Wednesday, March 29, 2006

Should we forget the World Wars?

According to an article in my local evening newspaper on Wednesday 29 March 2006:

"History lessons in schools could lead to more football-related violence at this summer's World Cup, researchers said. A report claimed hooligans were influenced by lessons about the First and Second World Wars".

Is this a reason to stop giving history lessons about the World Wars and perhaps forget all about them?

Comments invited. For further comments about my personal views, see 'Comments'

8 Comments:

Blogger ritsonvaljos said...

Below are some views about history lessons of the World Wars and football

Personally, I would have thought that learning about what happened in the World Wars should lead to less violence and more tolerance between different nationalities. As someone who spent many childhood and teenage holidays in continental Europe, sport generally and football in particular has been something that I always found was something I had in common with those of a similar age from other nations. On many occasions I can recall playing in unofficial 'international' matches when somebody produced a football. These friendly sporting contests with children from other nationalities actually proved a good way to learn about what happened in several countries including France, Belgium, Germany, Italy and Turkey, and proved a good way to learn about other languages.

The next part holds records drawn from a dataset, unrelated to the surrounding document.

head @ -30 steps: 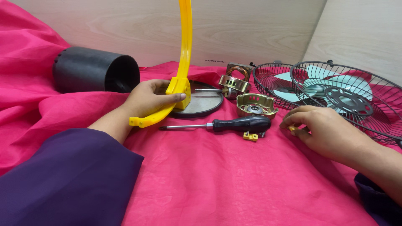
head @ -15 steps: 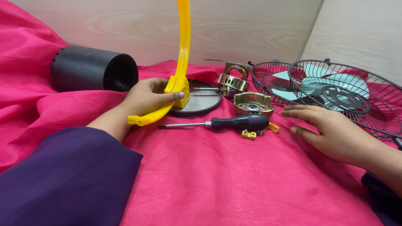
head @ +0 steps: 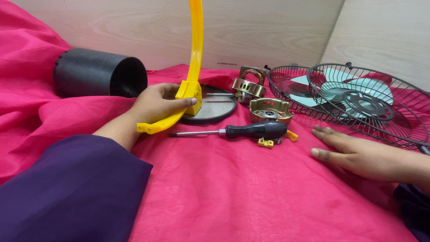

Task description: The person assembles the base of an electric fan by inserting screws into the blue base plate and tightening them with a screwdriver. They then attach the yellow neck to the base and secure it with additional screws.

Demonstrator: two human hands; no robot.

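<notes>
The left hand is wrapped around a yellow curved bracket, with the thumb pressed on the blocky part near its lower end. The bracket stands up tall, and its low end sticks out below the hand. It stands on a round metal plate just behind the thumb.

To hold it well, I think the hand should keep squeezing low on the block, so the tall part does not tip over.

The right hand lies flat on the pink cloth with fingers spread, holding nothing.

Between the two hands lies one black-handled screwdriver. Two small yellow clips sit right by its handle. Past them are two gold motor parts, and behind the right hand two black wire fan guards with one pale blue fan blade inside. One black tube lies behind the left hand.
</notes>
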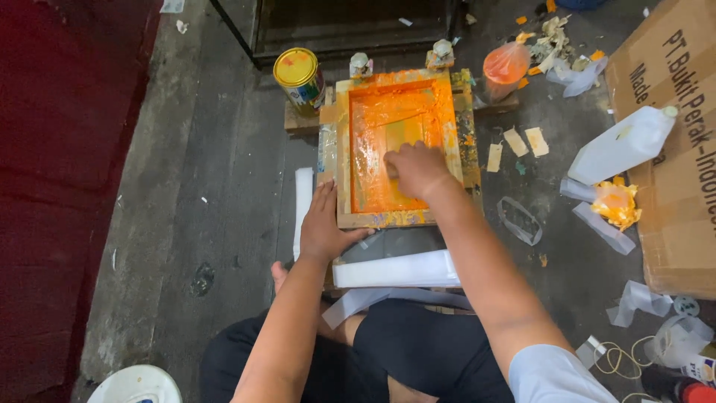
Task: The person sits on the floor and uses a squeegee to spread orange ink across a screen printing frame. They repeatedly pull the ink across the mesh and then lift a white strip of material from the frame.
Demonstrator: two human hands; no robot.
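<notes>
A wooden screen-printing frame (341, 149), its mesh covered in orange ink, lies on the concrete floor in front of me. My right hand (415, 169) is closed on a squeegee inside the frame, pressed against the orange mesh; the tool is mostly hidden by my fingers. My left hand (323, 224) rests flat with fingers spread on the frame's near left corner. A stack of white sheets (395, 270) lies just below the frame, near my knees.
A yellow-lidded paint can (298, 77) stands left of the frame's far edge; a plastic bag of orange ink (505, 67) sits at its right. A white jug (620, 143) leans on a cardboard box (675, 186). Scraps, tape and rubber bands litter the right.
</notes>
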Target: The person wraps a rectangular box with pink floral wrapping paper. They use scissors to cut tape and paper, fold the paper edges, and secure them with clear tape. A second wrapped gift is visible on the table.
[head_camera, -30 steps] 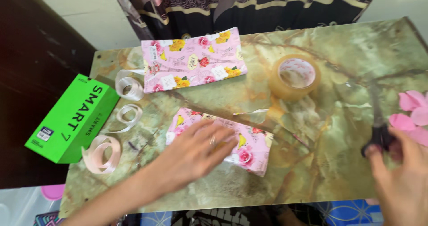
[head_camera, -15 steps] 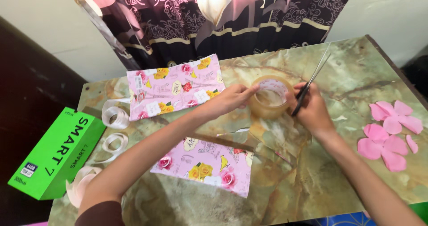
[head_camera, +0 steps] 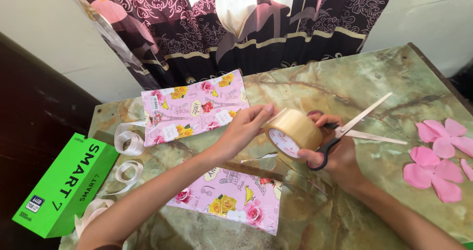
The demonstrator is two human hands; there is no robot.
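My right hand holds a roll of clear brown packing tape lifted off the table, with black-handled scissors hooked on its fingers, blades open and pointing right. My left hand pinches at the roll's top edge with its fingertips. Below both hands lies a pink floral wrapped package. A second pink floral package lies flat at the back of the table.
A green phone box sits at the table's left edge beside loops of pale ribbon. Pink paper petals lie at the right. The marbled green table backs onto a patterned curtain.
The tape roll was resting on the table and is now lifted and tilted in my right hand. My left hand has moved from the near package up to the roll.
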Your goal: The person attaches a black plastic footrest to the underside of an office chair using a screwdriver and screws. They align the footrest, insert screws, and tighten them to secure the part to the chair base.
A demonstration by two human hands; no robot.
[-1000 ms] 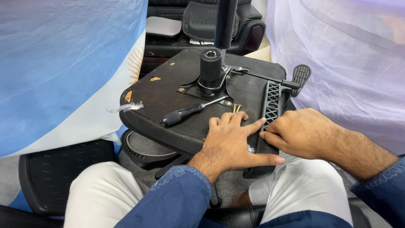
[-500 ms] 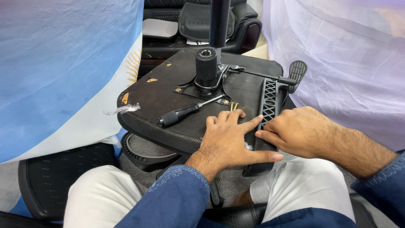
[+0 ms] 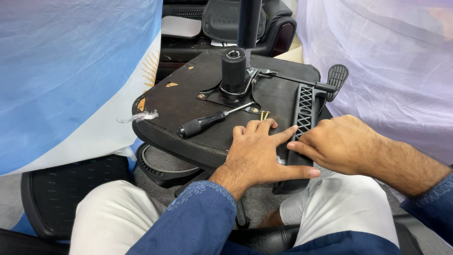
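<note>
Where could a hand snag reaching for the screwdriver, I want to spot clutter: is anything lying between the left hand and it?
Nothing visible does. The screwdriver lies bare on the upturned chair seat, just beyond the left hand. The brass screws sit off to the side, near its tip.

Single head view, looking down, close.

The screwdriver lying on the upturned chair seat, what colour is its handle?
Black, with a silver metal shaft; the black-handled screwdriver shows best in the head view.
</note>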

During the Second World War in my home county of Cumbria some German POWs worked on local farms. In the village where my father's family lived, the German POWs, the local lads of the village, including my father, and even the prison camp guards played in 'ad hoc' football matches during lunchbreaks. This is one of the things I wrote about for the "People's War" project. In the First World War popular history, if true, recounts that British and German troops played football during the 'Christmas truce' of 1914. If lads from combatant nations during the World Wars could play football together then surely their latter day successors should learn about history and know it is a grand thing to foster friendly relations between people and countries through football matches?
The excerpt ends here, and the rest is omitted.